Para pelaku usaha, kata Fadjar, diharapkan dapat taat membayar pajak. Sebab, pajak akan sangat bermanfaat di era digital yang disebut dengan kredibilitas digital ketika nantinya mau mengajukan kredit atau pinjaman.
”Saya percaya dengan kita taat pajak itu secara tidak langsung membentuk kredibilitas perusahaan. Dengan begitu, akan lebih memudahkan catatan perkembangan usaha kepada lembaga keuangan,” kata Fadjar.
Tugas bersama
Suryo menyampaikan, pada 2020, disusun nota kesepahaman dengan Kementerian Pertahanan dan Kementerian Agama agar materi inklusi kesadaran pajak dapat dimasukkan ke unit pendidikan di bawahnya. Strategi besar pada 2020 hingga 2024 akan mengarah pada memperluas program inklusi kesadaran pajak pada jenjang pendidikan dasar dan menengah, baik formal maupun informal.
Selain itu, strategi besar pada 2020 hingga 2024 juga melibatkan 32 kantor wilayah Ditjen Pajak, 279 perguruan tinggi, dan 7.732 sukarelawan pajak. Mereka akan terlibat tidak hanya dalam program asistensi penyampaian SPT Tahunan, tetapi akan ikut dalam program Business Development Service.

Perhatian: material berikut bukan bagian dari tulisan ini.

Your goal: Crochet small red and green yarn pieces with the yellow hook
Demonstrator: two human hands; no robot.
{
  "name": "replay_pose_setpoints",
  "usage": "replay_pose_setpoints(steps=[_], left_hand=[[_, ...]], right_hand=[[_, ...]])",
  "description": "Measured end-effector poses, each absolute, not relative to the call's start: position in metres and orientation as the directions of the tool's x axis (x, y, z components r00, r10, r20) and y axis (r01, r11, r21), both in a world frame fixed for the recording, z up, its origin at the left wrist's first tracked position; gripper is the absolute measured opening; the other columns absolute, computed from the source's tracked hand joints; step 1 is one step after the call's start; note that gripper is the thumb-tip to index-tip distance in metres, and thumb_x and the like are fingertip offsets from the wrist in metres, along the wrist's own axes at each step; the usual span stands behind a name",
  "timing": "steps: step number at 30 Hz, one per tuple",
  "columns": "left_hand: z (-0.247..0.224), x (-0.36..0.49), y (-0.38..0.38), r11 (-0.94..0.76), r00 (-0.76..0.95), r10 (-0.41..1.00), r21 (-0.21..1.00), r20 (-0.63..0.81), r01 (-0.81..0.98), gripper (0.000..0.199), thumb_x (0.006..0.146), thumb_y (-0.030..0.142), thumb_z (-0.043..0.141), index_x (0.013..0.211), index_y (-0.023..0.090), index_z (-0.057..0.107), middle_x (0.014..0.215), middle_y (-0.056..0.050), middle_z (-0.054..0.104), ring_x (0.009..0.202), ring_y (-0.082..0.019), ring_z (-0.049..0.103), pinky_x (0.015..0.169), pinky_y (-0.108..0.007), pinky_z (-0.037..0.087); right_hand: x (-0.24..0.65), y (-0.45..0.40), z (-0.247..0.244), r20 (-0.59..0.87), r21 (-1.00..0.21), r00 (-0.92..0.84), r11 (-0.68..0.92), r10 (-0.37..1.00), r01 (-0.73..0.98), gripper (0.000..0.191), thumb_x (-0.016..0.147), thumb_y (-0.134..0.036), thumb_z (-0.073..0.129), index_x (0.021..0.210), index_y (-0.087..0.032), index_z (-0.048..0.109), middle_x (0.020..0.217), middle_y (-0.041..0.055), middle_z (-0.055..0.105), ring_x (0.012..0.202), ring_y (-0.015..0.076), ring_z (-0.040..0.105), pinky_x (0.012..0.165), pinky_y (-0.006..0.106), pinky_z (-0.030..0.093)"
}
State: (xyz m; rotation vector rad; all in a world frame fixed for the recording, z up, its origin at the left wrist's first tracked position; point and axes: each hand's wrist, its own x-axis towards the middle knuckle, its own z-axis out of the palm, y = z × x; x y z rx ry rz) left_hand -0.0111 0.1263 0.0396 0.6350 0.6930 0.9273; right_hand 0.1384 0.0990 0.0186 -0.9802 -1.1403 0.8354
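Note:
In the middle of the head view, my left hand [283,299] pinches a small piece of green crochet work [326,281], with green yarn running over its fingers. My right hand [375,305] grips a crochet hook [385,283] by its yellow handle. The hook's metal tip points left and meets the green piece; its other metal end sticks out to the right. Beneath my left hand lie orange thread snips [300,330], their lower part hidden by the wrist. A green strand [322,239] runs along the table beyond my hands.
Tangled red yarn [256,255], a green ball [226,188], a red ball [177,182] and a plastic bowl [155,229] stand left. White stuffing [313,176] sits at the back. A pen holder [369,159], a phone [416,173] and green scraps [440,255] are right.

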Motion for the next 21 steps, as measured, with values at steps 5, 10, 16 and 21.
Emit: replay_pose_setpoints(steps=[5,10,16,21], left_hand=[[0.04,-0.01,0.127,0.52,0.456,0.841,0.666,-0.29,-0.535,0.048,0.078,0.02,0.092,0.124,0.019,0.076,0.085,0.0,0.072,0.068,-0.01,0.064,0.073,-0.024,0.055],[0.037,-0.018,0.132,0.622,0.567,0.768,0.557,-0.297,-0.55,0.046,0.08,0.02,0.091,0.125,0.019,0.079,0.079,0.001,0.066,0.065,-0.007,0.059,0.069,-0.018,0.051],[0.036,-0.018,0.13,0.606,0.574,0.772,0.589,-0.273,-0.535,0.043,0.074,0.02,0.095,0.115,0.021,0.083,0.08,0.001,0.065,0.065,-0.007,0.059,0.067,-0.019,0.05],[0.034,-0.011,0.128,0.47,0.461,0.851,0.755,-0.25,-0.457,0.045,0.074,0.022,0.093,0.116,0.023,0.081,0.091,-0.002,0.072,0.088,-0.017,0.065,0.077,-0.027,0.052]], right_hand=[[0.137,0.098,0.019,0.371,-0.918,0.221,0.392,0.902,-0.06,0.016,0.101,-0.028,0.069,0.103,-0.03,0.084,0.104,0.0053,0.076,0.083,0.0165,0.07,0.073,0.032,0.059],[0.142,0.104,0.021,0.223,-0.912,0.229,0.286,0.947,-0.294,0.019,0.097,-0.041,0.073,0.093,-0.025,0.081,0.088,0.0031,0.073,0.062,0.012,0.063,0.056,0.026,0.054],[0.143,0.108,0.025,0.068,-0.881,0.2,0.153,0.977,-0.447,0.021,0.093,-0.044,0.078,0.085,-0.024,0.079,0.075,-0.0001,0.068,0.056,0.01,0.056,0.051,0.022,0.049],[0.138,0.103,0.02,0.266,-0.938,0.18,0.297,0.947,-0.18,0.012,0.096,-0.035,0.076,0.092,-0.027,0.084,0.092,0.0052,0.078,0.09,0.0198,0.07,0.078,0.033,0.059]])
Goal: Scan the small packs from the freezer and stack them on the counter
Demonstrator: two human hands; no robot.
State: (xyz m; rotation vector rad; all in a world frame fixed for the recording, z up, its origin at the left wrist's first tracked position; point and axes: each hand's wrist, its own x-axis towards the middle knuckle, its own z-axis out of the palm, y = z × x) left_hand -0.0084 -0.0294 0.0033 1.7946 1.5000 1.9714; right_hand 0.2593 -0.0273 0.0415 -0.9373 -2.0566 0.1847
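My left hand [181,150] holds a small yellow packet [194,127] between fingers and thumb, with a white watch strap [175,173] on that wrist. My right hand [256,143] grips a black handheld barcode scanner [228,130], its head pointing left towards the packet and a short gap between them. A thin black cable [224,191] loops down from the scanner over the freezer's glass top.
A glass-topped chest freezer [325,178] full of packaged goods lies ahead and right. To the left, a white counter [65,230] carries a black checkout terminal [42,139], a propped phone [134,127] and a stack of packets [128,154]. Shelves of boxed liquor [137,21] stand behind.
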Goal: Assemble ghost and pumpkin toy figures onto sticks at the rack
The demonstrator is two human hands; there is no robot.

Hendarman menyampaikan, proses bertutur mengenai pentingnya pajak menjadi tanggung jawab bagi kita semua. Tidak hanya petugas pajak, tetapi setiap masyarakat dapat berkolaborasi dan menjadi agen perubahan.
Kesadaran membayar pajak membutuhkan proses dan konsistensi dalam pendampingan sampai mereka mengerti. Sampai akhirnya, mereka bisa mengajak orang lain juga untuk membayar pajak.
”Kami mengusulkan adanya gerakan di kalangan anak muda, ’keren kalau bayar pajak’. Gerakan ini diharapkan menjadi perbincangan yang menyadarkan anak muda untuk membayar pajak,” kata Hendarman.